DESCRIPTION OF THE TASK:
When you answer, copy every line of the listing below exactly.

RECORD EXTRACTS:
####################
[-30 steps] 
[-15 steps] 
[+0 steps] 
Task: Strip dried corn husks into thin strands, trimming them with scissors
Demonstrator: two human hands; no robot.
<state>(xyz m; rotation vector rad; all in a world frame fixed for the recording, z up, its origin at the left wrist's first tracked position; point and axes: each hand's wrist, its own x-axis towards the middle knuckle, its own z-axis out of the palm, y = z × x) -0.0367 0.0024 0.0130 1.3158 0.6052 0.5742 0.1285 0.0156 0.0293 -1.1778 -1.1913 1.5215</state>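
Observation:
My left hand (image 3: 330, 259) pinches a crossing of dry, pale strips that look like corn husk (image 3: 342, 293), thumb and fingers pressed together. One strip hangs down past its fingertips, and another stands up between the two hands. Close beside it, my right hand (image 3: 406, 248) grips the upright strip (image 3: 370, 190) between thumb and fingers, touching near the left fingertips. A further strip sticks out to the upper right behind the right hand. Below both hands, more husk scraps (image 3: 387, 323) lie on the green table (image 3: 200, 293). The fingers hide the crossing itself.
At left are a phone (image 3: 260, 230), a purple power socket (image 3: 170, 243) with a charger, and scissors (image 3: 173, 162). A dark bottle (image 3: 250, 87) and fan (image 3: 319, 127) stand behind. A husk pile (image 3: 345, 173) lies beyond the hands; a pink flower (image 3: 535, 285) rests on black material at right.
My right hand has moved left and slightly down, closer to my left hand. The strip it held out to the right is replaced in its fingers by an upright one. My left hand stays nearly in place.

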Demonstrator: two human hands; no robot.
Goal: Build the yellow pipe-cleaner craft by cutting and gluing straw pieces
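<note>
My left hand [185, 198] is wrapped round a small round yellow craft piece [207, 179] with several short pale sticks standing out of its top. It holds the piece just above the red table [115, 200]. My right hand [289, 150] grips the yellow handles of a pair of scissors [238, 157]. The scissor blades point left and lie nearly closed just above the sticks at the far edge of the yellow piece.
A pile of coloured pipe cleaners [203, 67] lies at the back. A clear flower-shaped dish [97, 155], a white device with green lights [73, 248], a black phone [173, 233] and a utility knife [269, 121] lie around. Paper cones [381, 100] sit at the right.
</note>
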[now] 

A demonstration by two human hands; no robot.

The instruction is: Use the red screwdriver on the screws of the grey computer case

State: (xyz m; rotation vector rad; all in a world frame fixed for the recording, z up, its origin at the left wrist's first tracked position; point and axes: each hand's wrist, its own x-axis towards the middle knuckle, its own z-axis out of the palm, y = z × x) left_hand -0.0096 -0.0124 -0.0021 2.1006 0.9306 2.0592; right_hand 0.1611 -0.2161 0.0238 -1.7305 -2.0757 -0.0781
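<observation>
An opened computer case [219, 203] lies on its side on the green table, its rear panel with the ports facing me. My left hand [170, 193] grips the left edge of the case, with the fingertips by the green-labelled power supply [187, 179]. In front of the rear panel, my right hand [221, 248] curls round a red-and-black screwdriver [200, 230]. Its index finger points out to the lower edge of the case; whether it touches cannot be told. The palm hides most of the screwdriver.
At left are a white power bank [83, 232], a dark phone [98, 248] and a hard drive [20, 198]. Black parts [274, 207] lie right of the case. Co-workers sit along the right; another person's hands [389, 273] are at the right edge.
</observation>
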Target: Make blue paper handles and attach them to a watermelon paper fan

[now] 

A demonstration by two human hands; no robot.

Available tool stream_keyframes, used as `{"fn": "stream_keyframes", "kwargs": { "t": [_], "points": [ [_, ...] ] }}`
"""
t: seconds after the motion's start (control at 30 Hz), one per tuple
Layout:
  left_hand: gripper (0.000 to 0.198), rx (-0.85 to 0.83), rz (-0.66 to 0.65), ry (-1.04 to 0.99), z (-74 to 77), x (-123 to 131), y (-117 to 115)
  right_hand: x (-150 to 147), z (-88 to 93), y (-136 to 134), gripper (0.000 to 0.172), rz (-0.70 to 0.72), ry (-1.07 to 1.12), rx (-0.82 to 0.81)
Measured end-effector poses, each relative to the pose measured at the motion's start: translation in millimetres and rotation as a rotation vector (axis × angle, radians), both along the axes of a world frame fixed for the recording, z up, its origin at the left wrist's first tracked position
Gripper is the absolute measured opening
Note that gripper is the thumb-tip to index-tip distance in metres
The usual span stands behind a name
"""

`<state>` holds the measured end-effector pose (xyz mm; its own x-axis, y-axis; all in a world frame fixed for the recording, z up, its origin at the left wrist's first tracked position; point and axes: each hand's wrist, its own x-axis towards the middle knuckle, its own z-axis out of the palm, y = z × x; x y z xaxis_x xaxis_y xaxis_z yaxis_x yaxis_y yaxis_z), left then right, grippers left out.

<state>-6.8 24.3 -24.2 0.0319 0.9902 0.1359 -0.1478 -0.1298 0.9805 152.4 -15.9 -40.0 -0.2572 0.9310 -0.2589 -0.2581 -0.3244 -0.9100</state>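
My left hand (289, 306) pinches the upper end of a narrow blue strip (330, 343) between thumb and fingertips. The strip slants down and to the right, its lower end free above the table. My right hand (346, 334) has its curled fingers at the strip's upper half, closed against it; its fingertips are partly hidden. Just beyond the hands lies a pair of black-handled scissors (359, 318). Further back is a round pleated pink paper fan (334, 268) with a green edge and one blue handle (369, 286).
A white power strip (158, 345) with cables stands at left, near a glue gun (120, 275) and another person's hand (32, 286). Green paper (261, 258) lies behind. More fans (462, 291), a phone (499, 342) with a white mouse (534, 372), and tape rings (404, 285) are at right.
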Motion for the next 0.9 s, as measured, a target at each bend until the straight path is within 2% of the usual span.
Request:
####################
FINAL ANSWER:
[-30 steps] 
[-15 steps] 
[+0 steps] 
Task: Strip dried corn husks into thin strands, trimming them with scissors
Demonstrator: two human hands; no robot.
<state>(xyz m; rotation vector rad; all in a world frame fixed for the recording, z up, its origin at the left wrist's first tracked position; point and axes: each hand's wrist, its own x-axis towards the middle knuckle, its own z-axis out of the palm, y = z × x) -0.0367 0.0024 0.0130 1.3158 0.6052 0.5742 0.1285 0.0156 0.0293 -1.1778 -1.1913 1.5215</state>
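Observation:
My left hand (image 3: 330, 259) pinches a crossing of dry, pale strips that look like corn husk (image 3: 342, 293), thumb and fingers pressed together. One strip hangs down past its fingertips, and another stands up between the two hands. Close beside it, my right hand (image 3: 406, 248) grips the upright strip (image 3: 370, 190) between thumb and fingers, touching near the left fingertips. A further strip sticks out to the upper right behind the right hand. Below both hands, more husk scraps (image 3: 387, 323) lie on the green table (image 3: 200, 293). The fingers hide the crossing itself.
At left are a phone (image 3: 260, 230), a purple power socket (image 3: 170, 243) with a charger, and scissors (image 3: 173, 162). A dark bottle (image 3: 250, 87) and fan (image 3: 319, 127) stand behind. A husk pile (image 3: 345, 173) lies beyond the hands; a pink flower (image 3: 535, 285) rests on black material at right.
My right hand has moved left and slightly down, closer to my left hand. The strip it held out to the right is replaced in its fingers by an upright one. My left hand stays nearly in place.
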
Demonstrator: two human hands; no robot.
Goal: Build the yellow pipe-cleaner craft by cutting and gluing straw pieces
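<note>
My left hand [185, 198] is wrapped round a small round yellow craft piece [207, 179] with several short pale sticks standing out of its top. It holds the piece just above the red table [115, 200]. My right hand [289, 150] grips the yellow handles of a pair of scissors [238, 157]. The scissor blades point left and lie nearly closed just above the sticks at the far edge of the yellow piece.
A pile of coloured pipe cleaners [203, 67] lies at the back. A clear flower-shaped dish [97, 155], a white device with green lights [73, 248], a black phone [173, 233] and a utility knife [269, 121] lie around. Paper cones [381, 100] sit at the right.
</note>
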[now] 

A demonstration by two human hands; no robot.

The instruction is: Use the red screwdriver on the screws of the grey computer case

State: (xyz m; rotation vector rad; all in a world frame fixed for the recording, z up, its origin at the left wrist's first tracked position; point and axes: each hand's wrist, its own x-axis towards the middle knuckle, its own z-axis out of the palm, y = z × x) left_hand -0.0096 -0.0124 -0.0021 2.1006 0.9306 2.0592; right_hand 0.1611 -0.2161 0.0238 -1.7305 -2.0757 -0.0781
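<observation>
An opened computer case [219, 203] lies on its side on the green table, its rear panel with the ports facing me. My left hand [170, 193] grips the left edge of the case, with the fingertips by the green-labelled power supply [187, 179]. In front of the rear panel, my right hand [221, 248] curls round a red-and-black screwdriver [200, 230]. Its index finger points out to the lower edge of the case; whether it touches cannot be told. The palm hides most of the screwdriver.
At left are a white power bank [83, 232], a dark phone [98, 248] and a hard drive [20, 198]. Black parts [274, 207] lie right of the case. Co-workers sit along the right; another person's hands [389, 273] are at the right edge.
</observation>
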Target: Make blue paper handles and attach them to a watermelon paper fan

[now] 

A demonstration by two human hands; no robot.

Available tool stream_keyframes, used as `{"fn": "stream_keyframes", "kwargs": { "t": [_], "points": [ [_, ...] ] }}`
"""
t: seconds after the motion's start (control at 30 Hz), one per tuple
Layout:
  left_hand: gripper (0.000 to 0.198), rx (-0.85 to 0.83), rz (-0.66 to 0.65), ry (-1.04 to 0.99), z (-74 to 77), x (-123 to 131), y (-117 to 115)
  right_hand: x (-150 to 147), z (-88 to 93), y (-136 to 134), gripper (0.000 to 0.172), rz (-0.70 to 0.72), ry (-1.07 to 1.12), rx (-0.82 to 0.81)
Measured end-effector poses, each relative to the pose measured at the motion's start: translation in millimetres and rotation as a rotation vector (axis × angle, radians), both along the axes of a world frame fixed for the recording, z up, its origin at the left wrist's first tracked position
Gripper is the absolute measured opening
Note that gripper is the thumb-tip to index-tip distance in metres
The usual span stands behind a name
"""

`<state>` holds the measured end-effector pose (xyz mm; its own x-axis, y-axis; all in a world frame fixed for the recording, z up, its origin at the left wrist's first tracked position; point and axes: each hand's wrist, its own x-axis towards the middle knuckle, its own z-axis out of the palm, y = z × x; x y z xaxis_x xaxis_y xaxis_z yaxis_x yaxis_y yaxis_z), left then right, grippers left out.

<state>-6.8 24.3 -24.2 0.0319 0.9902 0.1359 -0.1478 -0.1298 0.9805 152.4 -15.9 -40.0 -0.2572 0.9310 -0.2589 -0.2581 -0.3244 -0.9100</state>
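My left hand (289, 306) pinches the upper end of a narrow blue strip (330, 343) between thumb and fingertips. The strip slants down and to the right, its lower end free above the table. My right hand (346, 334) has its curled fingers at the strip's upper half, closed against it; its fingertips are partly hidden. Just beyond the hands lies a pair of black-handled scissors (359, 318). Further back is a round pleated pink paper fan (334, 268) with a green edge and one blue handle (369, 286).
A white power strip (158, 345) with cables stands at left, near a glue gun (120, 275) and another person's hand (32, 286). Green paper (261, 258) lies behind. More fans (462, 291), a phone (499, 342) with a white mouse (534, 372), and tape rings (404, 285) are at right.
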Motion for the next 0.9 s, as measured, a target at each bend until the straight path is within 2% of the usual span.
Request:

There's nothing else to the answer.